Contents of the invention

As described in the background art, in the face of this situation, a power grid simulation device can be designed to connect the simulated power grid with the actual load and converter. Realize the simulation of various special working conditions of the power grid. Considering the rich power system model library and real-time performance of RTDS, it can realize the connection with external objects and is suitable for power grid simulation. However, actual experiments have proved that the power output capability of RTDS is very low, which cannot meet the requirements of simulating a large-capacity power grid. A power amplifier is required to amplify the output signal. A class A push-pull power amplifier can be considered, but the heat generated by the class A power amplifier is amazing. In order to effectively deal with the heat dissipation problem, the class A power amplifier must use a large radiator, and the efficiency is low. The working principle of Class D power amplifier (digital power amplifier) is somewhat similar to the switching power supply, which obtains power conversion by controlling the switch (on/off) of the power tube. Although the switch tube has the largest current when it is turned on, the tube voltage drop is very low. Although the voltage is maximum at the cut-off time, the current is equal to zero.
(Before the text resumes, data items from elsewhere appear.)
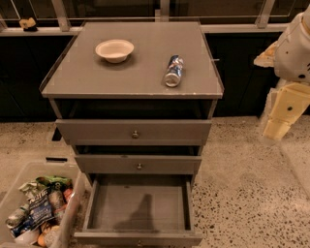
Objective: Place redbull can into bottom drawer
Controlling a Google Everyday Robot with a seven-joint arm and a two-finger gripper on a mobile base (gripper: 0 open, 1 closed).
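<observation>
1. Speckled terrazzo floor is spreading under everything, and a cream-coloured gripper is hanging above it at the right edge of the view, clear of the furniture; whether it is clenched or released cannot be told.
2. Far to the gripper's left and nearest the camera, a clear plastic bin is holding colourful snack packets.
3. Below and left of the gripper, the deep grey bottom drawer is standing pulled out, with a dark shadow lying on its floor.
4. Above that, still left of the gripper, a shallower grey middle drawer and a grey top drawer with small brass knobs are sitting slightly out.
5. Up and left of the gripper, well apart from it, the slim blue-and-silver redbull can is lying on its side on the grey cabinet top, near the right edge.
6. Further left of the gripper than the can, a round cream bowl is resting upright on the same top.
7. Beyond the gripper and cabinet, a metal railing is running across the dark background.
</observation>
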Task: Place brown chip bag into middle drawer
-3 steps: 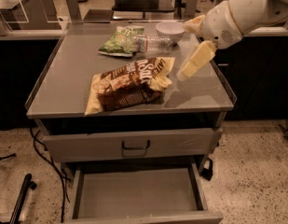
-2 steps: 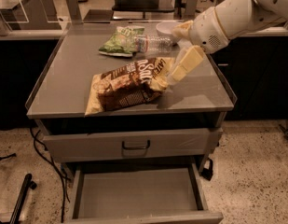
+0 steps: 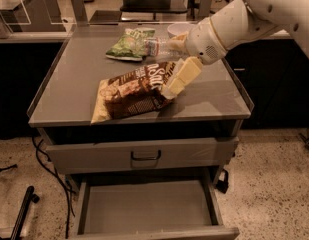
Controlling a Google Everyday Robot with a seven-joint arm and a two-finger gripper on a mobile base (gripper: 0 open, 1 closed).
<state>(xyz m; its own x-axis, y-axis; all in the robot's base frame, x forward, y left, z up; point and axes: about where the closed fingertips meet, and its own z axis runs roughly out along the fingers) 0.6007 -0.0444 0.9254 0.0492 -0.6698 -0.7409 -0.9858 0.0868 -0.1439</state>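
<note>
The brown chip bag (image 3: 134, 91) lies flat near the front of the grey cabinet top (image 3: 74, 84), with its pale yellow end toward the front left. My gripper (image 3: 173, 68) is at the bag's right end, over the top's middle right. It is open. Its lower cream finger (image 3: 183, 76) rests against the bag's right edge, and the upper finger (image 3: 177, 40) is further back by a bottle. The middle drawer (image 3: 146, 206) is pulled open below, with a bare grey floor.
A green chip bag (image 3: 128, 44), a clear bottle (image 3: 156, 46) and a white bowl (image 3: 175, 29) sit at the back of the top. A shut drawer front with a dark handle (image 3: 144, 155) is above the open drawer. Cables (image 3: 44, 156) lie on the floor at left.
My gripper has moved left and down, from above the top's right side to the right end of the brown chip bag. The bag has not moved.
</note>
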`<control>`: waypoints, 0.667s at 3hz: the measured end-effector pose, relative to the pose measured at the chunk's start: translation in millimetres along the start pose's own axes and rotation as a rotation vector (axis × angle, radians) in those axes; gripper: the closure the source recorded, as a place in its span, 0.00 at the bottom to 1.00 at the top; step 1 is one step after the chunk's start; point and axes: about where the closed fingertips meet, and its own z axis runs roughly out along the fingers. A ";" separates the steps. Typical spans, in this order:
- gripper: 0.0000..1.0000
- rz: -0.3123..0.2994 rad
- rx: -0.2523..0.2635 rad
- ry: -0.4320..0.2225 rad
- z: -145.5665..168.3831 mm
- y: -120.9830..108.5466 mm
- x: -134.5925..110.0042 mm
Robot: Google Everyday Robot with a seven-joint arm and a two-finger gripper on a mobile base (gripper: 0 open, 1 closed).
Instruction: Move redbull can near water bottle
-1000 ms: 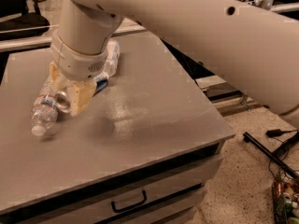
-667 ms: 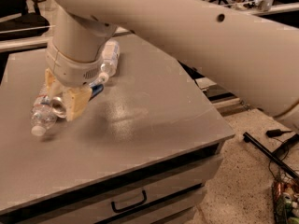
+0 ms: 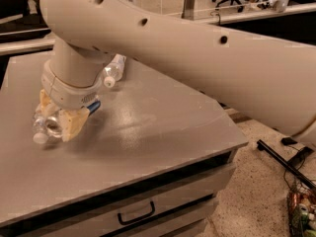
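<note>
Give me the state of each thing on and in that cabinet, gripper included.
gripper: low over the cabinet top's left side, by the water bottle.
redbull can: at the gripper, mostly hidden; blue end shows.
water bottle: lying down, capped.
second bottle: lying down, capped.
drawer: shut.

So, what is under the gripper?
A clear bottle lies on the table under the gripper, cap toward the front edge. A blue bit shows beside the gripper; the arm covers whatever else is there.
</note>
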 end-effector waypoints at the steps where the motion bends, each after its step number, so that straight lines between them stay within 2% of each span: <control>1: 0.36 -0.019 0.005 -0.001 16.3 2.8 -6.2; 2: 0.13 -0.021 0.005 -0.001 16.5 2.9 -7.4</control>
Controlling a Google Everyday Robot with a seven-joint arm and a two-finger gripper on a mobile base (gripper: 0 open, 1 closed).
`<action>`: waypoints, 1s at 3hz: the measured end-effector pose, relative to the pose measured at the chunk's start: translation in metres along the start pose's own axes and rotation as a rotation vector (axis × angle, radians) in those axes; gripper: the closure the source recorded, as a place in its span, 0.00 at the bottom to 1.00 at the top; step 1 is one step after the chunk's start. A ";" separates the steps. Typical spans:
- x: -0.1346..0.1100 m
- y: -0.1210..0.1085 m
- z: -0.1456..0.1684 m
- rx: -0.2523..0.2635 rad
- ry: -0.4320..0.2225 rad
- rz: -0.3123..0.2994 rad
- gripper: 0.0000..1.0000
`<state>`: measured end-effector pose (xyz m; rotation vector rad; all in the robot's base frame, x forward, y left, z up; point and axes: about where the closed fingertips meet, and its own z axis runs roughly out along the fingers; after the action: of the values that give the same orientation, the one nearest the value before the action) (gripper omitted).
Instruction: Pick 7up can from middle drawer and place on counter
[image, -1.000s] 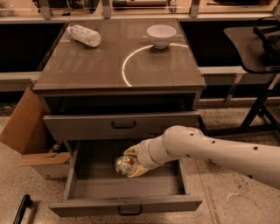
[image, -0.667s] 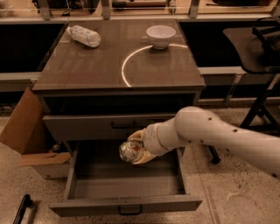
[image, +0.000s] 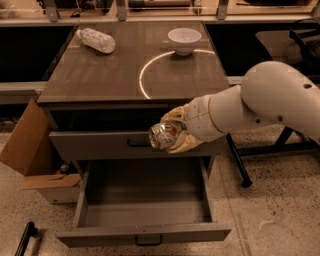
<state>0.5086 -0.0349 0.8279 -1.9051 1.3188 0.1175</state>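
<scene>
My gripper (image: 172, 135) is shut on the 7up can (image: 162, 136), a small dented silver can held on its side. It hangs in the air in front of the upper drawer's front, above the open middle drawer (image: 145, 235) and just below the counter's front edge. The drawer's grey floor is bare. The counter (image: 100, 75) is glossy grey-brown with a bright ring-shaped arc of light (image: 141, 79) on it. My white arm (image: 260, 105) reaches in from the right.
A clear plastic bottle (image: 97, 40) lies at the counter's back left. A white bowl (image: 184, 40) stands at the back middle. A cardboard box (image: 35, 155) sits on the floor left of the cabinet. A black chair base (image: 275, 147) is at the right.
My gripper has lifted the can up out of the middle drawer to the level of the upper drawer's front, and the arm has risen with it.
</scene>
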 end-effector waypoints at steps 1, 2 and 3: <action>0.000 0.000 0.000 0.000 0.000 0.000 1.00; 0.008 -0.028 -0.020 0.047 -0.002 0.023 1.00; 0.022 -0.080 -0.052 0.111 0.024 0.048 1.00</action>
<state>0.5667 -0.0745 0.8967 -1.7875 1.3595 0.0452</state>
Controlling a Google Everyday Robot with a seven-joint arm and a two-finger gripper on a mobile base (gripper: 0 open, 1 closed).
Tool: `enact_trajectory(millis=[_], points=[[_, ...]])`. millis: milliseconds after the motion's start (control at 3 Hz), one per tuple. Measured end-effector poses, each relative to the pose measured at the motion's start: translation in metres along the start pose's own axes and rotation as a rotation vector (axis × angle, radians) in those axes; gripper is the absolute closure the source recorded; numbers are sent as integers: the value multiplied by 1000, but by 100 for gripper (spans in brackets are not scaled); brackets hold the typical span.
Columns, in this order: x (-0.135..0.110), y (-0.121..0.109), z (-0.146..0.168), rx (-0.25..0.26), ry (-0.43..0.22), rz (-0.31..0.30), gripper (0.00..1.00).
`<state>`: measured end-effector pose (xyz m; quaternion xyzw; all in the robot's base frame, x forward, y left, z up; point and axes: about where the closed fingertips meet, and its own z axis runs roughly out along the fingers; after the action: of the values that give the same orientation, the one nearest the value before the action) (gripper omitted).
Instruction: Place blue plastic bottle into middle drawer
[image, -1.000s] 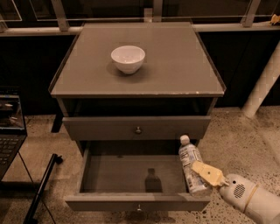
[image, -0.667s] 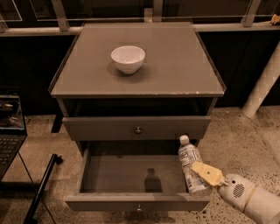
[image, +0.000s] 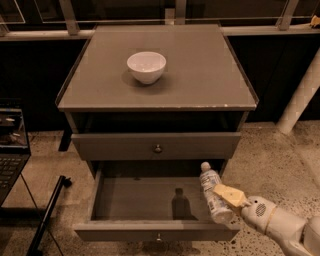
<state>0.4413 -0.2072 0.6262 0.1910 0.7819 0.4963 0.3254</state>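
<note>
The blue plastic bottle (image: 212, 192), clear with a white cap, sits tilted at the right side of the open middle drawer (image: 150, 200), cap pointing to the back. My gripper (image: 224, 196) comes in from the lower right and is shut on the bottle's body, its yellowish fingers (image: 229, 195) against the label. The bottle's lower end is over the drawer's front right corner. Whether it rests on the drawer floor is unclear. The drawer's knob (image: 158, 237) shows at the front edge.
A white bowl (image: 146, 66) stands on the cabinet top (image: 200, 75). The knobbed drawer above (image: 156, 146) is closed. A laptop (image: 12, 150) on a stand is at the left. A white post (image: 300, 100) stands at the right.
</note>
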Motion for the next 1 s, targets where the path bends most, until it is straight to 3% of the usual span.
enact_trajectory(millis=[667,1000], points=[[-4,-50,56,12,103,157,100],[-11,-56,82,-9,127,188,100]])
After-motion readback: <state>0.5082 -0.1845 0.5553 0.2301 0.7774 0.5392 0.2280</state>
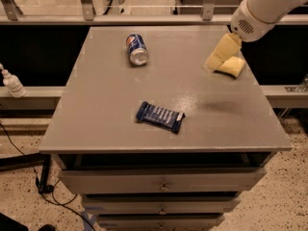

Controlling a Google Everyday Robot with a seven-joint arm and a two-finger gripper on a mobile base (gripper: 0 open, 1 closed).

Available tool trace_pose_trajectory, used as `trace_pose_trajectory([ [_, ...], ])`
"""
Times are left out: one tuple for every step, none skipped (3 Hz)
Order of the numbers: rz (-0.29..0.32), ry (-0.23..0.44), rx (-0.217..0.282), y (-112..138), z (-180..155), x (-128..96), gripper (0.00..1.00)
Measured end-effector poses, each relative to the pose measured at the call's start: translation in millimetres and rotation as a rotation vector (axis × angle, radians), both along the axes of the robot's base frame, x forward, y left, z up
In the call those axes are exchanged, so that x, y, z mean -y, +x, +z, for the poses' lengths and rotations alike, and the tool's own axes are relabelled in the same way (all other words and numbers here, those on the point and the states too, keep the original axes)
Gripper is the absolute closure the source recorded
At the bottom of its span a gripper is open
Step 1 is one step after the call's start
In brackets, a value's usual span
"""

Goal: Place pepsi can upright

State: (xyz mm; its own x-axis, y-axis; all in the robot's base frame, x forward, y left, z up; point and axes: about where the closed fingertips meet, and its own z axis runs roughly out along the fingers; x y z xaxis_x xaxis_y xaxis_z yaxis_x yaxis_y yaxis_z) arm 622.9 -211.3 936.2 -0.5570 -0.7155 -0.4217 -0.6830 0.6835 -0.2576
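The pepsi can [137,49] lies on its side at the back left of the grey table [110,95], its silver end facing the front. My gripper [220,53], cream-coloured at the end of the white arm [262,8], hangs over the back right of the table. It is well to the right of the can and does not touch it. It overlaps the yellow sponge [232,67] in the picture, and I cannot tell whether they touch.
A flat dark-blue snack bar wrapper [160,117] lies near the table's front centre. Drawers [163,184] sit under the tabletop. A small white bottle [11,83] stands on a ledge to the left. A rail [144,19] runs behind the table.
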Motion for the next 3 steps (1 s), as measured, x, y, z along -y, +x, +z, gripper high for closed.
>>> trace_pose_trajectory([
  [-0.118, 0.073, 0.006, 37.2, 1.0, -14.1, 0.0],
  [-0.15, 0.094, 0.003, 40.1, 1.8, -16.4, 0.0],
  [-0.15, 0.094, 0.003, 40.1, 1.8, -16.4, 0.0],
])
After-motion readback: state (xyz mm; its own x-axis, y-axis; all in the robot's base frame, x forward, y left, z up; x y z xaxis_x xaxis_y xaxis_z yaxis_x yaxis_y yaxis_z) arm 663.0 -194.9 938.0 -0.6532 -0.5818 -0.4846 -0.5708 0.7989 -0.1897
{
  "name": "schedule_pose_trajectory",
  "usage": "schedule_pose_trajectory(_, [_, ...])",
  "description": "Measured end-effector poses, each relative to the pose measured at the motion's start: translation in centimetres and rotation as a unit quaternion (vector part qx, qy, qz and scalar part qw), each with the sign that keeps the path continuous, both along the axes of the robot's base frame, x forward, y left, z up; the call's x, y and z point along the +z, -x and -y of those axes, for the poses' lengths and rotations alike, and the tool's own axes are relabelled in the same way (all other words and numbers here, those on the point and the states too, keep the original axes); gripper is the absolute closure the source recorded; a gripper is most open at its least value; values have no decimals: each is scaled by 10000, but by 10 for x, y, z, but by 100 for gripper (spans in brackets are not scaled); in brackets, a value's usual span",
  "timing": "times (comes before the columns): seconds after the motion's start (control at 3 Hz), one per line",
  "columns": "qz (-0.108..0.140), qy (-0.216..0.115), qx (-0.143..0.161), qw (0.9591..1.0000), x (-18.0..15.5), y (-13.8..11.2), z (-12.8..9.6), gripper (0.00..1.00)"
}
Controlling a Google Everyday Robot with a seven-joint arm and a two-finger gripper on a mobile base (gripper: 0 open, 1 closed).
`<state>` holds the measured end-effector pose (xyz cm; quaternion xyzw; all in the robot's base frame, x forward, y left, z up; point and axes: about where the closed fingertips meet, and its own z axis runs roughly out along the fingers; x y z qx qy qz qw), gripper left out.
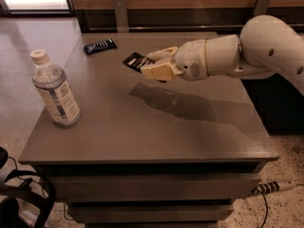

Generally, the efficiency of class D amplification can reach 90% to 95%. Digital power amplifier technology is widely used in audio equipment, mainly to amplify the power of audio signals. The switching frequency of the digital power amplifier chip is at least 200KHz, which is more than 10 times the audio range (20Hz~20KHz) heard by the human ear. It can well reproduce the harmonics within 50kHz in the power grid.

The invention provides a power grid simulation device for simulating various forms. The device can be connected with actual loads and converters, and can also be connected with a half-physical simulation device for researching power grids and grid-connected converters. Or load interaction.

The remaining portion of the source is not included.